Work instruction: Filter the entries below, keeping every line that has the word "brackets".

***** Data to use *****

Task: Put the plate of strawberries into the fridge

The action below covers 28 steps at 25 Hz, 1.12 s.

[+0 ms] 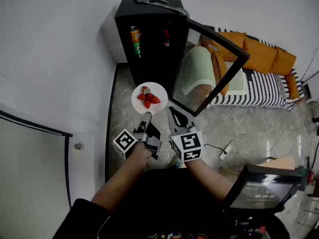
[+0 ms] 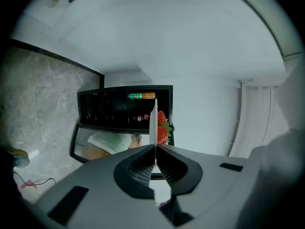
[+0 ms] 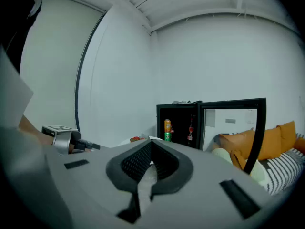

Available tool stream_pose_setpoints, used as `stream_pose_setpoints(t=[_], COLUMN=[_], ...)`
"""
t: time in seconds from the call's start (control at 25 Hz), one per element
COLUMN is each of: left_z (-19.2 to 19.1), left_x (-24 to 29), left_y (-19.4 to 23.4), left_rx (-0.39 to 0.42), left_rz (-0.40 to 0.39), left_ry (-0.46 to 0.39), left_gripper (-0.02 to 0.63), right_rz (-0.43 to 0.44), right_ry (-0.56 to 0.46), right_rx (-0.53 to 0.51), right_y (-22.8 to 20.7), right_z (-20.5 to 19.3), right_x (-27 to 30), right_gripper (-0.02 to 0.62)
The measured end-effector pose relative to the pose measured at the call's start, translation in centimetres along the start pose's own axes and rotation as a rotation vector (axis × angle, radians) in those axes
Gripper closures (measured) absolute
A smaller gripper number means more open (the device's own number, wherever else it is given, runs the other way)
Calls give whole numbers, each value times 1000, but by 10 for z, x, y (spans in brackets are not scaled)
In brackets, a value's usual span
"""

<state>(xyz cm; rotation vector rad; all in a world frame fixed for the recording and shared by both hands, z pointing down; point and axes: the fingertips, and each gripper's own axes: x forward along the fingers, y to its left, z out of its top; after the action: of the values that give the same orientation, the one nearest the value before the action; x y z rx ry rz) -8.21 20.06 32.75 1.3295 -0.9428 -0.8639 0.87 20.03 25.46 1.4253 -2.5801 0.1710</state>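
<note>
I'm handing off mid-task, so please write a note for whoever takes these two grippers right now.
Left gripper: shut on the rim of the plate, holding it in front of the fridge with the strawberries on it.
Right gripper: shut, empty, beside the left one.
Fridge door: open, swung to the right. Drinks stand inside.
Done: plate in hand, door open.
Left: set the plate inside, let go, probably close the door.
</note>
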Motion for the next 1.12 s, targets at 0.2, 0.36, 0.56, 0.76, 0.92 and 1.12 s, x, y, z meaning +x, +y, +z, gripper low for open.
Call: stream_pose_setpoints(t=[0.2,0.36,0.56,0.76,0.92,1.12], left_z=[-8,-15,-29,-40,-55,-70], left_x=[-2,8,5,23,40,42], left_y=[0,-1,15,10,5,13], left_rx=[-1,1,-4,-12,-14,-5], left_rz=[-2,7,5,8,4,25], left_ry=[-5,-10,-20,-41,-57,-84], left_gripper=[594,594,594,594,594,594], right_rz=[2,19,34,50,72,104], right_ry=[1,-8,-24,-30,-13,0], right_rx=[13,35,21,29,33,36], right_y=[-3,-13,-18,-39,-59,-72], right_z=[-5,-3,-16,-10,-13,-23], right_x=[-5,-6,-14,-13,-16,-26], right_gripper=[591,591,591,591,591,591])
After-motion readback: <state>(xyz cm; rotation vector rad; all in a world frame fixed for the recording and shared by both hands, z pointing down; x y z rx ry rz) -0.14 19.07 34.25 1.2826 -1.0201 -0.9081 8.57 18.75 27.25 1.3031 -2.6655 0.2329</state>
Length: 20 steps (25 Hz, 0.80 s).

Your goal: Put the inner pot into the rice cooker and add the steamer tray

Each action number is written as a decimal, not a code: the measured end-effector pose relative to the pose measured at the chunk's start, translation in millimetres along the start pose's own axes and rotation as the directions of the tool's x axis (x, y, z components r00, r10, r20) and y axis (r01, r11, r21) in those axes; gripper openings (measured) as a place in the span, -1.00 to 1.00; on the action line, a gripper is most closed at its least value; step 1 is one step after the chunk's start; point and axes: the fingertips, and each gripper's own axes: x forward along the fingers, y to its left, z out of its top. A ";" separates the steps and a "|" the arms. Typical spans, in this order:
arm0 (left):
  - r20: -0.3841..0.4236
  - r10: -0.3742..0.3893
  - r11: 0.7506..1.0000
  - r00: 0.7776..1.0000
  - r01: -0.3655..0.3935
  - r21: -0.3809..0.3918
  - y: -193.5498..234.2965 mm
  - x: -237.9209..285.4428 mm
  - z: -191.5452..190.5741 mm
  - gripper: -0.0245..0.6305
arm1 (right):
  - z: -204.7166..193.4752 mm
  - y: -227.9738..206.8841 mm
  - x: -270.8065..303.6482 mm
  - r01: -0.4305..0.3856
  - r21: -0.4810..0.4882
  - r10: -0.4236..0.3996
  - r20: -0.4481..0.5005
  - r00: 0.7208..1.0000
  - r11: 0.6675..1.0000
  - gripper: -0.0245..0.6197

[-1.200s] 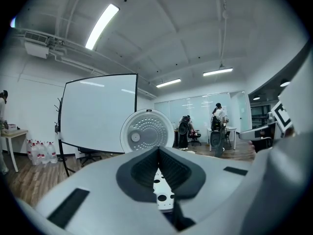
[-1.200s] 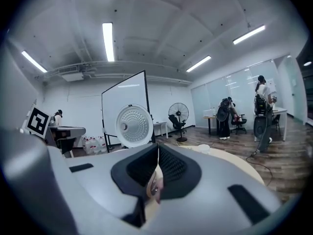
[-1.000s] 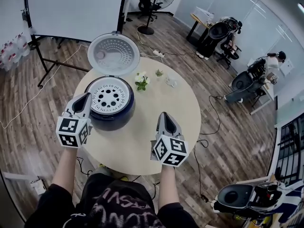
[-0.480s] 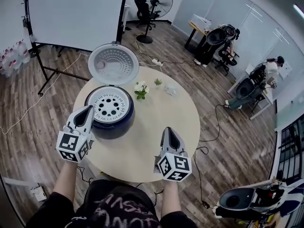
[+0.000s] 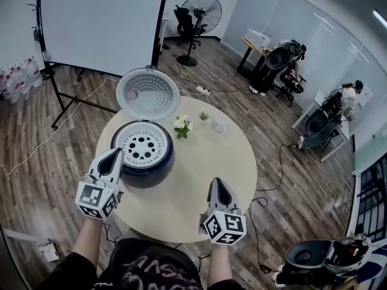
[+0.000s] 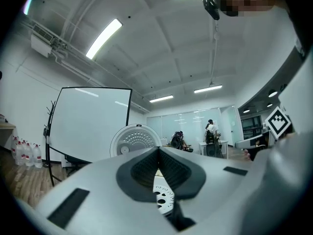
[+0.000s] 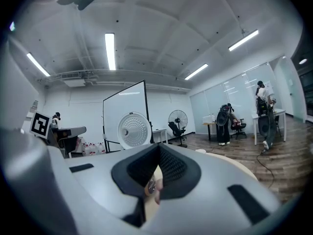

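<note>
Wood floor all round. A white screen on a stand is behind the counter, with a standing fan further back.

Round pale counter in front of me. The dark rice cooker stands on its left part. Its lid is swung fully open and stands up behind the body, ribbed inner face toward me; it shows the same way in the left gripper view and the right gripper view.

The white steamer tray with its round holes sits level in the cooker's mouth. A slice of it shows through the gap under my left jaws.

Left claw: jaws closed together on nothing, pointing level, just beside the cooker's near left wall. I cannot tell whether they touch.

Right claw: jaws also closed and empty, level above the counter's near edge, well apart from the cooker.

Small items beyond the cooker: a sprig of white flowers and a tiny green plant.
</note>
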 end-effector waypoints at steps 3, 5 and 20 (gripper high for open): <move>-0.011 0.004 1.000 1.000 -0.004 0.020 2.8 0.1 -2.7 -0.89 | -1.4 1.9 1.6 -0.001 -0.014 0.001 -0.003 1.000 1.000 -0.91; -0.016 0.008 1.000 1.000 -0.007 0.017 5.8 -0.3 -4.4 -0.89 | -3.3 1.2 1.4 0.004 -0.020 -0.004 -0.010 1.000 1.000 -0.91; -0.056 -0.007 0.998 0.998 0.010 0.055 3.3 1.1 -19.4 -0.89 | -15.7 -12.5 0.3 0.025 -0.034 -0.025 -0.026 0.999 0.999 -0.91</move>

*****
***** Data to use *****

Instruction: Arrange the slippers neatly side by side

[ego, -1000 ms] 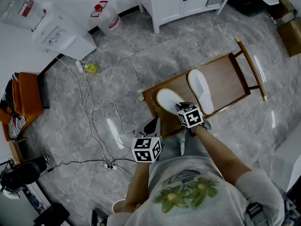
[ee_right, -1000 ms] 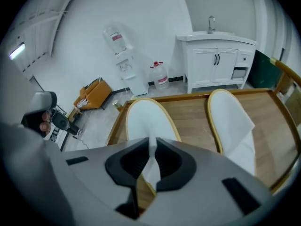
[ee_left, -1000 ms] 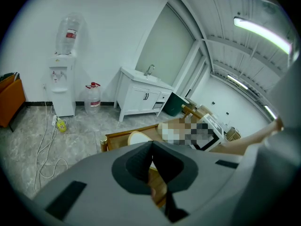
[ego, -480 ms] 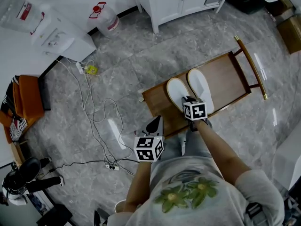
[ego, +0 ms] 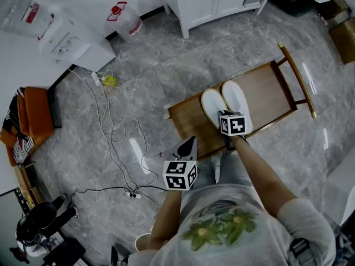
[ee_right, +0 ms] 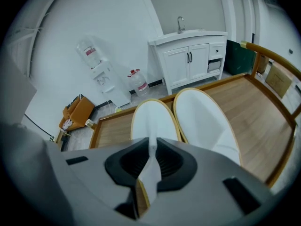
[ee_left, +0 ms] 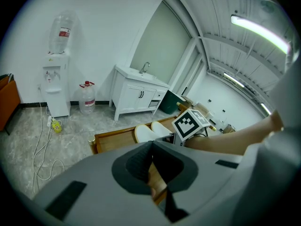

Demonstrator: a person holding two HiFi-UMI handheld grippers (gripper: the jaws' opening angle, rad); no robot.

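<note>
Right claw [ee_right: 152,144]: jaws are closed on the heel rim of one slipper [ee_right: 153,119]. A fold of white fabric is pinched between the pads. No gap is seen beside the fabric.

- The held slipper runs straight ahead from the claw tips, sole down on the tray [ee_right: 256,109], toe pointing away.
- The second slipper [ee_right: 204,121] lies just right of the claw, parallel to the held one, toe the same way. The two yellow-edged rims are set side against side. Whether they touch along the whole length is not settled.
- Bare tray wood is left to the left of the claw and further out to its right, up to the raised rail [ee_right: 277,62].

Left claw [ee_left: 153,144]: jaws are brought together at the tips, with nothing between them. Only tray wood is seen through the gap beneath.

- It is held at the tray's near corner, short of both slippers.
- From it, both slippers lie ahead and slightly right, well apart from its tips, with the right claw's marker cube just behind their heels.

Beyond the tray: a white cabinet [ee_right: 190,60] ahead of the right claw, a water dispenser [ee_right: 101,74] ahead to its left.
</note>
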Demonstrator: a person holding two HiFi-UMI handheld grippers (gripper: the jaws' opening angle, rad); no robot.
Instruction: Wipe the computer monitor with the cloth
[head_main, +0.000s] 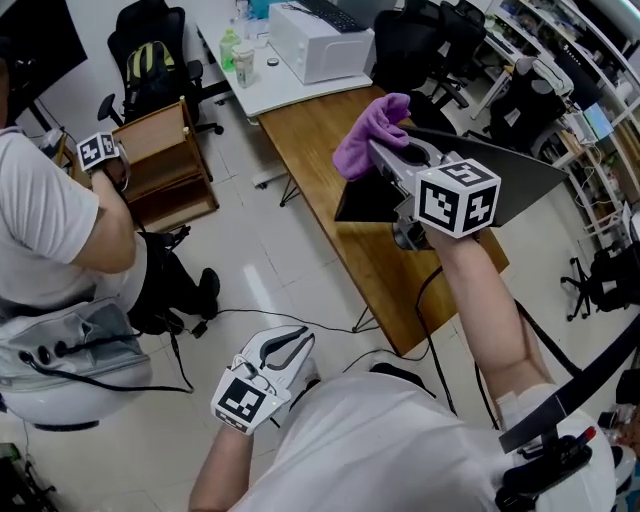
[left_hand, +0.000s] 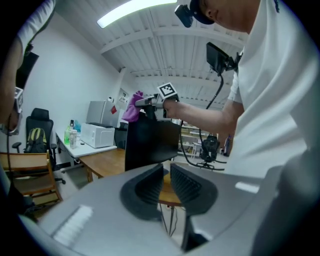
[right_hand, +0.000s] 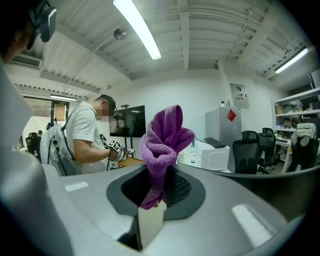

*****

Written reply:
Calls give whole numbers, each value times 1000, but by 10 for z, x, y (spans in brackets are not scaled)
In brackets, a value's usual span

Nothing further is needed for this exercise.